Q: Our "new" (1929) house has a huge living room, 30 by 20 feet. It overwhelms our furniture. We even had our living and dining room carpets from the old house sewn together and they just make an area rug in this room. My husband says he doesn't mind the empty space ... a good thing because we can't afford new furniture for a while. Our question is, what's the best way to arrange our sofa and chairs in all this space?

 

FINDING THAT FOCAL POINT - Gentle colors, subtle textures, and warm wood-tones are enough to furnish a large sitting room. CNS Photo courtesy of Eric Schmidt. 

A:
Snugly. Organize your seating pieces close enough together to form an intimate, cohesive conversation grouping - no shouting from sofa to distant chairs. It's OK to "float" your seating arrangement in the floor space; find a focal point - like a fireplace or picture window - and organize the furniture there around your area rug. Include a table within easy reach of each seat, and low, task lighting - table and floor lamps, not oppressive overheads - that creates a warm glow and sets the seating area off from the rest of the room.

A space as large as yours can use a secondary activity center, a desk or a table and chairs for games, say. A piano would be perfect, as designer Eric Schmidt ( www.ericschmidtinteriors.com) proves in the large and gracious living room we show here. The white lacquered baby grand, imposing on its own area rug (a totally white French cow hide), provides visual balance to the central grouping, and also carries forward Schmidt's palette of gentle, calming colors, toast, white, and cream, with touches of celadon green.

His objective, Schmidt says, was to create a "modernized traditional" look in this elegant old manor house. The original owners had made their fortune in concrete and built the four-story Georgian-style house of the material they revered - except, luckily, for those handsome hardwood floors. Laid "racetrack" style and buffed to a beautiful gleam, the floors fill the space without actually filling it.

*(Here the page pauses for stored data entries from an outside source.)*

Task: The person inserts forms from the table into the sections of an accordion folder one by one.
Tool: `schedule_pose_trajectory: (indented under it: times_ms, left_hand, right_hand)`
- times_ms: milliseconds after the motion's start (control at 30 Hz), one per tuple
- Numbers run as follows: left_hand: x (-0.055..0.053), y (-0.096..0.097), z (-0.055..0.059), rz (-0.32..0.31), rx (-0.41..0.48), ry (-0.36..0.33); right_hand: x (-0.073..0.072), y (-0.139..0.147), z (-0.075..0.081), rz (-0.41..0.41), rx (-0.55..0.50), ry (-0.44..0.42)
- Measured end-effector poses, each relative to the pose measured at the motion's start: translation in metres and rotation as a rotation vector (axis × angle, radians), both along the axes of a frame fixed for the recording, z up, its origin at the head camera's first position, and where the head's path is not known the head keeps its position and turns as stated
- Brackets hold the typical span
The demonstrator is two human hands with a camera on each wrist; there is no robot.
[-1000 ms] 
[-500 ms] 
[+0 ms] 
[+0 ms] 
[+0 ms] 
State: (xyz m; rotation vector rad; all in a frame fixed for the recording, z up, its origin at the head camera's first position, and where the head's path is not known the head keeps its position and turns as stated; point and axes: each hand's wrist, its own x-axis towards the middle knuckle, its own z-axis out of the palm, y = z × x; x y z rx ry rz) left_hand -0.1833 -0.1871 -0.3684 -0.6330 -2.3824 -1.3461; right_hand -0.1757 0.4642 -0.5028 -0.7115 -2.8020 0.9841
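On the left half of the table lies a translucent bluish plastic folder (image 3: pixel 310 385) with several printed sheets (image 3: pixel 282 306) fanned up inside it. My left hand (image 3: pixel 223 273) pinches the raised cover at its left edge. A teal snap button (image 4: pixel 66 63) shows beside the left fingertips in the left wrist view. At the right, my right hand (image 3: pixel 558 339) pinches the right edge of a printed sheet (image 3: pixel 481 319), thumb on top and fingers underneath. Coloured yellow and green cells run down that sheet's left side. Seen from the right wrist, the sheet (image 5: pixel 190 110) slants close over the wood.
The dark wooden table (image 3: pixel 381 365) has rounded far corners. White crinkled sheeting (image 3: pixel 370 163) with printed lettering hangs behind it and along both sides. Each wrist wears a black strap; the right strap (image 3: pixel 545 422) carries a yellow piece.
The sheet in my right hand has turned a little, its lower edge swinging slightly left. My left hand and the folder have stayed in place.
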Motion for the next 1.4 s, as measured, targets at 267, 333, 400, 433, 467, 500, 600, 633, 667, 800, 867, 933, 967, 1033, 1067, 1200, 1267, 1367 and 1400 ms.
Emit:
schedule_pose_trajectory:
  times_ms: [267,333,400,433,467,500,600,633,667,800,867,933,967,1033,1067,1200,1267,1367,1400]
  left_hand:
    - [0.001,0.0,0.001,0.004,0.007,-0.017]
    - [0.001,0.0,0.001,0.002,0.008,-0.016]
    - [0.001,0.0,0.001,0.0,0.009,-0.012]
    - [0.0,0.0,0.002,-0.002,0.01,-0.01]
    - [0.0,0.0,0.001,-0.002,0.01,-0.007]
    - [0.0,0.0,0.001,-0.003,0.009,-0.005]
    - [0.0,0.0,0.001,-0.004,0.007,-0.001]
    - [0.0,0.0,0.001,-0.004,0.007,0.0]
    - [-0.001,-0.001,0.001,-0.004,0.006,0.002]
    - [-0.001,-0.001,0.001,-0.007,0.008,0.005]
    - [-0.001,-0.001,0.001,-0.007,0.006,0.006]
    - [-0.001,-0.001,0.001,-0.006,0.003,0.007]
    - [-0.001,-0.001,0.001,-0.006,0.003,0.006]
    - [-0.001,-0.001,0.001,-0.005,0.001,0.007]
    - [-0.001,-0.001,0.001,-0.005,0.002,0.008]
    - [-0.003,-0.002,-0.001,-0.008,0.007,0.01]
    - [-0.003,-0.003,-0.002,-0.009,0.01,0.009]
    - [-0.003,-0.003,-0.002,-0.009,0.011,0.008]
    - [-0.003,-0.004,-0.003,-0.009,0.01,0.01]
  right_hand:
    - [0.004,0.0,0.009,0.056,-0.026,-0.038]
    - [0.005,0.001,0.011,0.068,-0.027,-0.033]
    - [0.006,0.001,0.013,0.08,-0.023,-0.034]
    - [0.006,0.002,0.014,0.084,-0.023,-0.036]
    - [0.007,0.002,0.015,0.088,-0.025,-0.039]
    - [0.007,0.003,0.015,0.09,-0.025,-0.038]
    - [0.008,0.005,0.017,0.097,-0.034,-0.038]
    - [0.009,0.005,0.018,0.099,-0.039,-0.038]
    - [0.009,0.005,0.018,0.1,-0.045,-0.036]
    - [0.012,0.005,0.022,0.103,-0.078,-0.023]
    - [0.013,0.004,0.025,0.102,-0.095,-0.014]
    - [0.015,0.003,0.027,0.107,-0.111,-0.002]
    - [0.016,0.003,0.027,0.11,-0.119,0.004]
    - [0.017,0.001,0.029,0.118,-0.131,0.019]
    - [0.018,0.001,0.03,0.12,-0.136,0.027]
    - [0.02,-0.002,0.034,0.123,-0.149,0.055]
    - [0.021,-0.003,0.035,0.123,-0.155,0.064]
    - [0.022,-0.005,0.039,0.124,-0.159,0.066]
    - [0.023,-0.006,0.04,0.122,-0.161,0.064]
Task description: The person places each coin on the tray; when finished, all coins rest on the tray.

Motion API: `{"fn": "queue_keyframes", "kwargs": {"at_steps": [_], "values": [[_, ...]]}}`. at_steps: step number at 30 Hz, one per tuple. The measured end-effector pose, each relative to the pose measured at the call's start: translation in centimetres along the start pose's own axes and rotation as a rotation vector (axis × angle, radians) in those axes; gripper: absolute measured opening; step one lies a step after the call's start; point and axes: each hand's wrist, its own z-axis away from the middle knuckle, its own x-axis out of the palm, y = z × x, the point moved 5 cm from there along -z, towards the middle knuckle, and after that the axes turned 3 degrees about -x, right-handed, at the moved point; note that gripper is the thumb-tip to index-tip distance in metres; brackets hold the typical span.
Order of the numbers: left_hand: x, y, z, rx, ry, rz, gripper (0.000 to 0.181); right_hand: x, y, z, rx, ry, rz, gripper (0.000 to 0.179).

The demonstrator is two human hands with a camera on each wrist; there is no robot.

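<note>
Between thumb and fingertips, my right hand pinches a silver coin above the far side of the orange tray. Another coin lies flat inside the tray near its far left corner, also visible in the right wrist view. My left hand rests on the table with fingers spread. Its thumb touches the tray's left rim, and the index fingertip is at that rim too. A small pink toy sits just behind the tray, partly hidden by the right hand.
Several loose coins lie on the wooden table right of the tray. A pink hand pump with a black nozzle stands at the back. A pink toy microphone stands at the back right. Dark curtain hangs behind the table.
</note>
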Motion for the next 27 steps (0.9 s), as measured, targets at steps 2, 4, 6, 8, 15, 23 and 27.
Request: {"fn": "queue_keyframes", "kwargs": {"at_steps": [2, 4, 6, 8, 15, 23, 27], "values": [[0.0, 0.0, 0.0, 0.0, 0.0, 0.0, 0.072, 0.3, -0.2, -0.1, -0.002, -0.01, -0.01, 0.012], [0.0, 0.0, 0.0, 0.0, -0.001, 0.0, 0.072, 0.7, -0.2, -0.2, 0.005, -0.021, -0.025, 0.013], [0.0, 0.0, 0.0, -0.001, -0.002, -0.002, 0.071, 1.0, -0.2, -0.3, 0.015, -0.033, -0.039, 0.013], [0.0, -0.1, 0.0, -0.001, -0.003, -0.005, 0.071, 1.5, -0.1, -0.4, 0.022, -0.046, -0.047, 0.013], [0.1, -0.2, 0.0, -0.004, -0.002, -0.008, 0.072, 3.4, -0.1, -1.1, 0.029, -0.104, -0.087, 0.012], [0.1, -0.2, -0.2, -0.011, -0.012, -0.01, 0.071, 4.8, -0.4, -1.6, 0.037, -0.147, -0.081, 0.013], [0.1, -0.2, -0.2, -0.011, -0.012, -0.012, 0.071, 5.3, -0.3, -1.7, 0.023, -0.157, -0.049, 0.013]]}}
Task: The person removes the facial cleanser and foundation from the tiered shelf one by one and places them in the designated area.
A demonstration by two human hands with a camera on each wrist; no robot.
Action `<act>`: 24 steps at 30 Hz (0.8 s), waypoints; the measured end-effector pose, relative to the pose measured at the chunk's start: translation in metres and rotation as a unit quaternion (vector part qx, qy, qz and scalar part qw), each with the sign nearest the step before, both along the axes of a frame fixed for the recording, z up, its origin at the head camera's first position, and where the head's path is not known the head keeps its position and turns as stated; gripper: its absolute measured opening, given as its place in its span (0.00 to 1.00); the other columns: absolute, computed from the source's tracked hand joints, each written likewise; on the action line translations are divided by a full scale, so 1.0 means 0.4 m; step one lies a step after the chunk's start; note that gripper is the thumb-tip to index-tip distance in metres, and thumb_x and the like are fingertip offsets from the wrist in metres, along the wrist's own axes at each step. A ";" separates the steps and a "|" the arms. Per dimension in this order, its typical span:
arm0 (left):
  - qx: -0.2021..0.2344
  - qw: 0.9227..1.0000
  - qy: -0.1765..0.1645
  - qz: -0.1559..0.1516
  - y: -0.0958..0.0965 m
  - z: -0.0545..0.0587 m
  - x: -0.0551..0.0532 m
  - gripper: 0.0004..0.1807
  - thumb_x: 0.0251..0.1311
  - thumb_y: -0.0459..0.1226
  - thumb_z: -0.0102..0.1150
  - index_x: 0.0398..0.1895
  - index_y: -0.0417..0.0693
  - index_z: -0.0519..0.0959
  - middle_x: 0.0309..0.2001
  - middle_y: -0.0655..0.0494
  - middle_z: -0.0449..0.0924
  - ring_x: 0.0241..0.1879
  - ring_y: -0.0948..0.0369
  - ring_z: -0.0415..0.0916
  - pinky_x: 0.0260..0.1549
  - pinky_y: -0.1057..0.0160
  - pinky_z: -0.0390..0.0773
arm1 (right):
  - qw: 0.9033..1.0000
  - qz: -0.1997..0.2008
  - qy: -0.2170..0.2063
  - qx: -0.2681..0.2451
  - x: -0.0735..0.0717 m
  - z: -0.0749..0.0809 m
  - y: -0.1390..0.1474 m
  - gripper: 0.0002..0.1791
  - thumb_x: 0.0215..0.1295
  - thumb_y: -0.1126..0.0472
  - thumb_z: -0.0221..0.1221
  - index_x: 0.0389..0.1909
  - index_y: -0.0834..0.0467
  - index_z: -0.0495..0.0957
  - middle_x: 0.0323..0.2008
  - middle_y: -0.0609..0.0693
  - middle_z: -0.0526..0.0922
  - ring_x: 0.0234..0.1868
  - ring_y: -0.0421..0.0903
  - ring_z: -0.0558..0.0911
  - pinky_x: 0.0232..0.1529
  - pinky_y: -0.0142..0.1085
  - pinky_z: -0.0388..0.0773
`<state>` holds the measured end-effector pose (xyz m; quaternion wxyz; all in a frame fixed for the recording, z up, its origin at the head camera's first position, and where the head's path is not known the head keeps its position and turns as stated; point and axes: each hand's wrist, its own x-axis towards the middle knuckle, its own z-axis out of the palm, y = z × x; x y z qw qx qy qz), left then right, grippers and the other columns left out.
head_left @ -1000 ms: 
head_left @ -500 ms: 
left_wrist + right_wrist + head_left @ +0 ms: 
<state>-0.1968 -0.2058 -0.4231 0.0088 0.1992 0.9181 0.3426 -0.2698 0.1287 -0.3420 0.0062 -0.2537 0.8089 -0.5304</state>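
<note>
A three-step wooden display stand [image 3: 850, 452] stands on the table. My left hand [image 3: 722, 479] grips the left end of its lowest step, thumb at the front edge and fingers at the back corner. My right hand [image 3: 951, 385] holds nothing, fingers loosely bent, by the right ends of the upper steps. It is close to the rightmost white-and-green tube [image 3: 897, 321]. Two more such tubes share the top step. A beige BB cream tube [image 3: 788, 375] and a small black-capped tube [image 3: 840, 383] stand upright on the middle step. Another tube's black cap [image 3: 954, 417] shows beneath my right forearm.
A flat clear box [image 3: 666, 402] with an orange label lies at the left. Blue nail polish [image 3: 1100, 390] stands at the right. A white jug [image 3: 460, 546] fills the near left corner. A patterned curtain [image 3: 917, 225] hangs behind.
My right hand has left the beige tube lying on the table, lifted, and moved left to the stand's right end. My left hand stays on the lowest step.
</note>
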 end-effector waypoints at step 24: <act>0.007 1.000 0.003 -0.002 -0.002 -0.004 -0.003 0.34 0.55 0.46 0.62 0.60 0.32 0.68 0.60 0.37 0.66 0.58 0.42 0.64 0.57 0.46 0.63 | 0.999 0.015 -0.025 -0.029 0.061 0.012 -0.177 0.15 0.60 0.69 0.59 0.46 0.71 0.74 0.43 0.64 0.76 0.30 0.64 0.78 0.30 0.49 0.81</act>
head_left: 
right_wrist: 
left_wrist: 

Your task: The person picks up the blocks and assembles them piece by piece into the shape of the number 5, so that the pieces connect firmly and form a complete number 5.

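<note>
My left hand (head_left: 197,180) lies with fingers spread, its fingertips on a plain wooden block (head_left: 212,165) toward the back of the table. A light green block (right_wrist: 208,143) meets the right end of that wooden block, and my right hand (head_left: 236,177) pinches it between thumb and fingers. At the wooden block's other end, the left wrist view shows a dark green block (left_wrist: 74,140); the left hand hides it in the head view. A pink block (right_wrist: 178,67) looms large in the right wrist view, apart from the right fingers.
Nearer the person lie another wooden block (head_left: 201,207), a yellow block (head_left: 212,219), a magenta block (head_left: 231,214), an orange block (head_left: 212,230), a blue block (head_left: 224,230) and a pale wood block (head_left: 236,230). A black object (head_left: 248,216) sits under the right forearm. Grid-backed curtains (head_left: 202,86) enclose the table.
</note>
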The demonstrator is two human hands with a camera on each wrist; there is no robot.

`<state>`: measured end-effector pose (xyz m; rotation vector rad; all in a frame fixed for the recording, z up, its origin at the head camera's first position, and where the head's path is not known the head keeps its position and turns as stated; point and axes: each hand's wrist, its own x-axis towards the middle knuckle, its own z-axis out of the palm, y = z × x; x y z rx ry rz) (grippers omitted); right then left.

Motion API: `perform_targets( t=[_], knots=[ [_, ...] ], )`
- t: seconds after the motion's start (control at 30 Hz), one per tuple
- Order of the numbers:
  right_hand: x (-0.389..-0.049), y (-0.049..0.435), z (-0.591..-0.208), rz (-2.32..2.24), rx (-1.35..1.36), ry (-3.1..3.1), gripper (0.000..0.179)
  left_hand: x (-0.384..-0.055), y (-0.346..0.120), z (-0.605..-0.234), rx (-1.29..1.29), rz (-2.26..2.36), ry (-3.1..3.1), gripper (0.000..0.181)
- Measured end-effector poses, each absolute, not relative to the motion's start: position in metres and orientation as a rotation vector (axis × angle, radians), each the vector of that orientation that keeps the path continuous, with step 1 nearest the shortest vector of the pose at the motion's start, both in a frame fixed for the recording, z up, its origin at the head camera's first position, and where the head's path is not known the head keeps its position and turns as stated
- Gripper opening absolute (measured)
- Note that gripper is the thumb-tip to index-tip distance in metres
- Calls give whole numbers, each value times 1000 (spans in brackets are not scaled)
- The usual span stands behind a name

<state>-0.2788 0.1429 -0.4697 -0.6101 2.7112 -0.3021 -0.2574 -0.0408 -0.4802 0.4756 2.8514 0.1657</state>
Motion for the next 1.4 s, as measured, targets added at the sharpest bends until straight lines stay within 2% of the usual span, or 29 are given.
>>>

Ditto for the many different textures Schmidt has integrated in this seemingly spare space. The chaise is covered in chenille; the walls are touch-me smooth Venetian plaster, and there are surprises like the solid rock crystal pulls on the polished nickel bar in the far corner (he designed it for Sheryl Wagner, the renowned bath fixture manufacturer).

A tip worth borrowing from the design pro: with such serendipities in store for the wandering eye, no one will ever look at this room and see just "empty" space.

WHAT'S COOKING IN TODAY'S KITCHEN?

The old pun has plenty of bright new answers, according to a recent overview of kitchen fashions sponsored by IFDA (International Furnishings & Design Association; www.ifda.com) in New York. Expert seers included John Troxell Jr., design director of Wood-Mode, and Jo-Anne Pier, an editor at Metropolitan Home magazine. Among their observations:

White is still the most popular kitchen color in the U.S., but look what's already happening abroad: purple, hot pink, greens, yellows, and - are you ready for purple? - these bold colors are showing up in contemporary European kitchens.

There is also what Troxell calls, a "new white:" a beige-y mushroom color.

Black-and-white is getting hot, and, with contemporary styling "coming on strong" (Troxell), black and gray cabinets are out there, too.

Love that island! Homeowners who have work islands are twice as happy with their kitchens (Pier).

Refrigerators are looking more and more like real furniture. Troxell showed a number with a bonnet top and cabriole legs. But some things just don't change:

Half of all the kitchens in America today still have a junk drawer, Pier reports.